I've asked the question of my dealer before and was simply told that the BC hyd. fluid is all-season and doesn't have the same weight/viscosity rating as the 32/46/etc... weight oil. It doesn't create any problem that I recall, and I know I've used 46 quite a few times in a pinch. If it's leaking out the bottom of the skid plate, there's likely a hose or fitting leaking for quite a while under the seat/cab. Pull the 2 - 1/2" bolts at the front of the cab to verify if you want, but I'll bet you've got at least a gallon or two sloshing around in there. If not, and it's just a slow leak, you may be able to run it through a storm.


----------



## ChevKid03 (Dec 23, 2007)

Thanks for the reply.

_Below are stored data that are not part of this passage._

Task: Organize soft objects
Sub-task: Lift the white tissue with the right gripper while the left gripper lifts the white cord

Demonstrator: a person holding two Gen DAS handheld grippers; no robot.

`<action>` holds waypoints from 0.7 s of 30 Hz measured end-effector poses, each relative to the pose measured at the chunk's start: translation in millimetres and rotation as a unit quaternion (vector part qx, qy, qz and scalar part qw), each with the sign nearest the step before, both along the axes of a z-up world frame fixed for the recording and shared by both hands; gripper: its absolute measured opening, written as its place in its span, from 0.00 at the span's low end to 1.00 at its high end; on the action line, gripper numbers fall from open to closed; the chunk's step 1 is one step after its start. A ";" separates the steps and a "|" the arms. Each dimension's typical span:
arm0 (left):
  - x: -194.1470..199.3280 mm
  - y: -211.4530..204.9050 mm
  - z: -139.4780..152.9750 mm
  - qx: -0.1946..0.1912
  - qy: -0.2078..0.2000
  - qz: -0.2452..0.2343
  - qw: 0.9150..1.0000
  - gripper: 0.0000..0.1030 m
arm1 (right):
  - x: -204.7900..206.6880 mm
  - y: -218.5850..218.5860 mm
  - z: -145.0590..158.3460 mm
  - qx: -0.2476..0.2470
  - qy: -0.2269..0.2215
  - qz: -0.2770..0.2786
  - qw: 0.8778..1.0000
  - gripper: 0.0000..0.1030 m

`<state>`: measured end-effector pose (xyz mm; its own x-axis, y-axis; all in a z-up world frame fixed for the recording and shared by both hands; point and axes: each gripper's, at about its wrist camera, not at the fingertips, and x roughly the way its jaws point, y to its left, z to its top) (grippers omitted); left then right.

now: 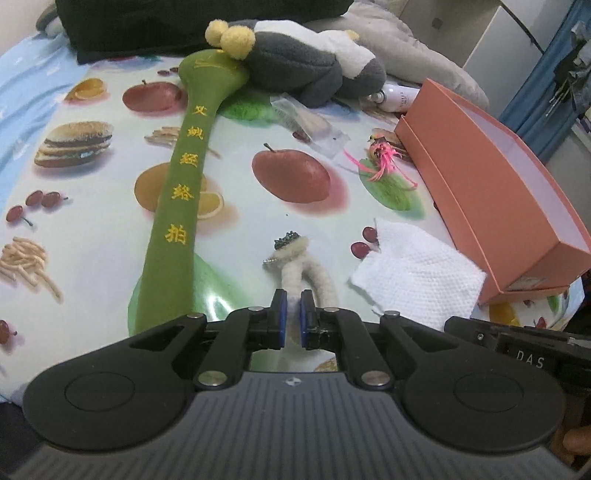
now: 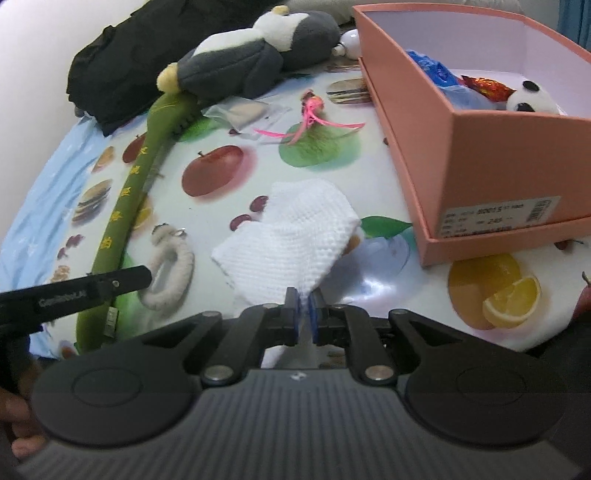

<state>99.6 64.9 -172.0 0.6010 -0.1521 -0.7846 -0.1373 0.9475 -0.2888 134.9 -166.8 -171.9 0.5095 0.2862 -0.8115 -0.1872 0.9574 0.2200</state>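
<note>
My left gripper (image 1: 292,308) is shut on the near end of a cream fuzzy loop keychain (image 1: 300,260), which lies on the fruit-print table; the keychain also shows in the right wrist view (image 2: 170,266). My right gripper (image 2: 304,309) is shut on the near corner of a white textured cloth (image 2: 291,236), seen in the left wrist view too (image 1: 413,273). An orange box (image 2: 476,173) stands to the right, holding a panda plush (image 2: 530,99) and wrappers. A long green plush stick (image 1: 177,192) and a grey-white penguin plush (image 1: 306,62) lie further back.
A pink feather toy (image 1: 382,157) and a clear plastic bag (image 1: 310,122) lie mid-table. Black fabric (image 1: 155,26) sits at the far edge. A white bottle (image 1: 397,98) lies behind the box. The left gripper's body (image 2: 74,290) shows at the left of the right wrist view.
</note>
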 end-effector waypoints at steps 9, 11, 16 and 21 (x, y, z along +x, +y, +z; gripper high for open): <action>13.2 0.1 5.3 -0.017 -0.005 0.007 1.000 0.58 | -0.3 4.7 9.9 -0.005 -0.062 0.032 0.998 0.71; 17.9 -1.7 2.9 -0.017 -0.004 0.008 1.000 0.58 | 3.3 8.9 5.9 -0.015 -0.069 0.044 0.997 0.72; 30.0 -6.4 -3.7 -0.009 -0.001 0.014 1.000 0.58 | 13.2 16.9 -9.5 -0.050 -0.076 0.072 0.993 0.72; 41.4 -13.6 -10.6 0.011 -0.003 0.012 1.000 0.58 | 17.3 18.0 -25.8 -0.064 -0.075 0.093 0.991 0.74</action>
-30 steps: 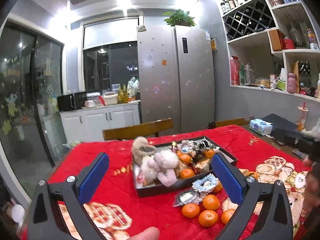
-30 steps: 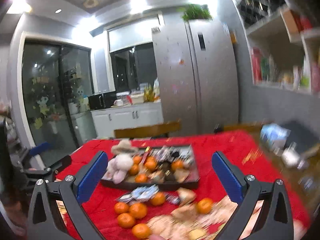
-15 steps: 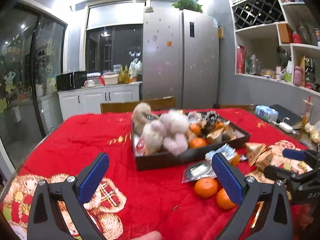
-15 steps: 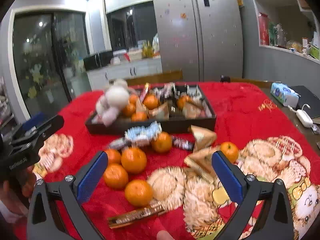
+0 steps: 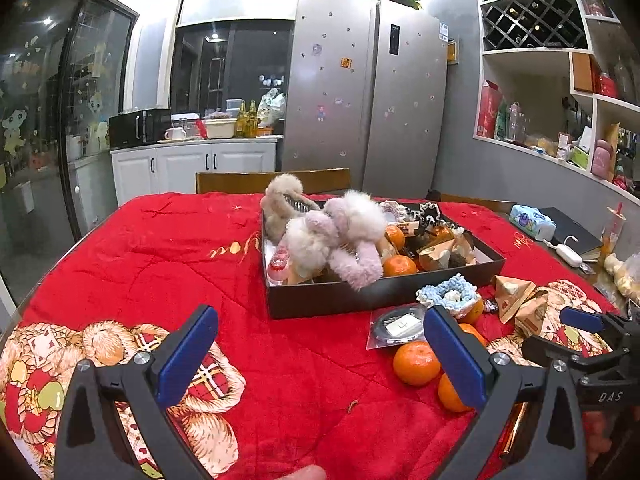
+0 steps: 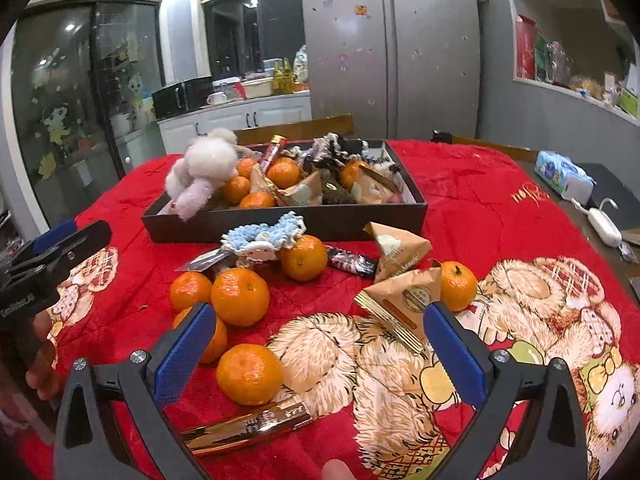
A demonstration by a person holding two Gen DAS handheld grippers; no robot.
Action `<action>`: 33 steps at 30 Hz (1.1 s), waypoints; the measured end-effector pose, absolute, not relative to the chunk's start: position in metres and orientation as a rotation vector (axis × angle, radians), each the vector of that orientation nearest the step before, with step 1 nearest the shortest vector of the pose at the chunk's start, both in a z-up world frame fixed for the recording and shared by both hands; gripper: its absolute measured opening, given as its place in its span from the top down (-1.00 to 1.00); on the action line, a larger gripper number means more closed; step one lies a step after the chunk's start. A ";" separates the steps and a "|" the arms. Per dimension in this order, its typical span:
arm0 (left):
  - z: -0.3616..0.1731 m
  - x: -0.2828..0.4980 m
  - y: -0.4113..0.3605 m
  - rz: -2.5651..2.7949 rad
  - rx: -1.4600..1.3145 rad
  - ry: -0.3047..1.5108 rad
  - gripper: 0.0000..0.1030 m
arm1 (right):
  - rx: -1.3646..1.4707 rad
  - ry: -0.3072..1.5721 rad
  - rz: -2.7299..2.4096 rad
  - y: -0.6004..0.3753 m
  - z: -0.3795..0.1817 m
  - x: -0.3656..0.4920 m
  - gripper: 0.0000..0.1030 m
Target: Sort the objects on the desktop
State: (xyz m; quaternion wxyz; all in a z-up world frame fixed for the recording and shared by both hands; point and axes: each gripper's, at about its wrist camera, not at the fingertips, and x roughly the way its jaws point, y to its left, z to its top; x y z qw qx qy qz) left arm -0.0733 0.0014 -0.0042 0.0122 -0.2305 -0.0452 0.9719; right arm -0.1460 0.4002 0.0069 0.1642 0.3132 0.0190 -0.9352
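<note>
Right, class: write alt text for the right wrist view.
An open right gripper hovers over loose oranges, triangular snack packets and a gold bar on a red blanket. Behind them sits a dark tray filled with fruit, snacks and fluffy toys.

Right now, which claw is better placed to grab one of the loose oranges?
Right. The right claw is open with an orange lying just ahead between its fingers. The left claw, also open, faces bare red cloth; the oranges sit off to its right side.

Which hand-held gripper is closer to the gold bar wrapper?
Right. The right hand-held gripper hangs open just above the gold bar wrapper; the left hand-held gripper is off to its left, over bare cloth.
</note>
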 end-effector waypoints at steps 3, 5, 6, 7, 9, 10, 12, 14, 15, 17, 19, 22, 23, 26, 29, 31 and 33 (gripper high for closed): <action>-0.005 -0.075 0.000 3.027 -0.735 -0.148 -1.00 | 0.909 0.038 -2.669 0.402 0.006 -0.148 -1.00; -0.005 -0.075 0.001 3.027 -0.738 -0.146 -1.00 | 0.900 0.044 -2.670 0.402 0.007 -0.147 -1.00; -0.005 -0.075 0.001 3.027 -0.735 -0.143 -1.00 | 0.889 0.055 -2.674 0.401 0.007 -0.145 -1.00; -0.005 -0.075 0.001 3.029 -0.730 -0.138 -1.00 | 0.880 0.063 -2.676 0.400 0.008 -0.144 -1.00; -0.004 -0.073 0.003 3.035 -0.711 -0.120 -1.00 | 0.853 0.094 -2.678 0.396 0.010 -0.140 -1.00; -0.004 -0.071 0.005 3.040 -0.697 -0.103 -1.00 | 0.840 0.110 -2.681 0.394 0.011 -0.138 -1.00; -0.003 -0.068 0.008 3.045 -0.674 -0.079 -1.00 | 0.819 0.135 -2.685 0.391 0.013 -0.135 -1.00; -0.001 -0.066 0.010 3.049 -0.656 -0.063 -1.00 | 0.806 0.150 -2.694 0.390 0.014 -0.134 -1.00; -0.001 -0.065 0.010 3.051 -0.653 -0.059 -1.00 | 0.799 0.155 -2.696 0.389 0.014 -0.133 -1.00; -0.001 -0.065 0.010 3.054 -0.647 -0.057 -1.00 | 0.794 0.160 -2.698 0.389 0.014 -0.132 -1.00; 0.000 -0.064 0.011 3.059 -0.642 -0.053 -1.00 | 0.792 0.162 -2.701 0.389 0.015 -0.132 -1.00; 0.000 -0.063 0.012 3.062 -0.636 -0.045 -1.00 | 0.791 0.168 -2.704 0.388 0.015 -0.132 -1.00; 0.000 -0.062 0.012 3.064 -0.633 -0.041 -1.00 | 0.791 0.170 -2.704 0.388 0.015 -0.132 -1.00; 0.001 -0.061 0.013 3.066 -0.629 -0.032 -1.00 | 0.792 0.177 -2.706 0.388 0.015 -0.132 -1.00; 0.001 -0.062 0.013 3.065 -0.629 -0.031 -1.00 | 0.793 0.178 -2.709 0.388 0.015 -0.132 -1.00; 0.001 -0.062 0.013 3.066 -0.632 -0.032 -1.00 | 0.788 0.182 -2.712 0.387 0.015 -0.132 -1.00; 0.001 -0.061 0.013 3.067 -0.633 -0.034 -1.00 | 0.781 0.192 -2.713 0.386 0.015 -0.131 -1.00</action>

I found what I believe the leak was, could only see with the cab raised and of course it is burried deep down in the hydraulics. No access from the side cover either. I found that on the side of one of the valve bodies there were a couple alan head screws that seemed to me to be a little loose. I tighted two of them up and surprisingly enough, ran the whole storm today and watched the fluid religiously and didn't lose anything. I ended up calling Bobcat and had some bull excuse that I couldn't get down there to get fluid and needed some ASAP and the mechanic told me that regular Tractor Hydraulic/Transmission fluid is the same stuff and the only difference is Bobcat puts a dye in theirs so they know what is what. Sounded fishy but I made it through anyway. Thanks again.


----------



## mnglocker (Dec 24, 2008)

The rental center in my town here uses Napa 5W30 exclusively for their bobcat hydros. Sounds goofy, but they have a tonnnnnn of hours on their machines and no hydro problems, they do change the fluid frequently though.


----------



## pdmissle (Oct 6, 2010)

Just make sure it doesn't gel up. I know this sounds a little odd but my Fisher plow dealer uses automatic transmission fluid in the hydraulic plow pumps..


----------



## overtime (Nov 5, 2009)

I have guys using Amsoil ATH around here. there is even a bobcat dealer thats starting to use it as well.


----------



## Omran (Oct 10, 2009)

that is really makes me wonder, last summer I lost a lot of hydrulic fluid due to a broken hose on the brush cutter I was renting, and that day was a sunday and I had no other choice but to use TSC oil to be able to move the machine, next day went to Bobcat and tey advised me to pump out all the oil Period and put only Bobcat oil in it back and ofcourse I done that. I thought I had to tell you guys that story.


----------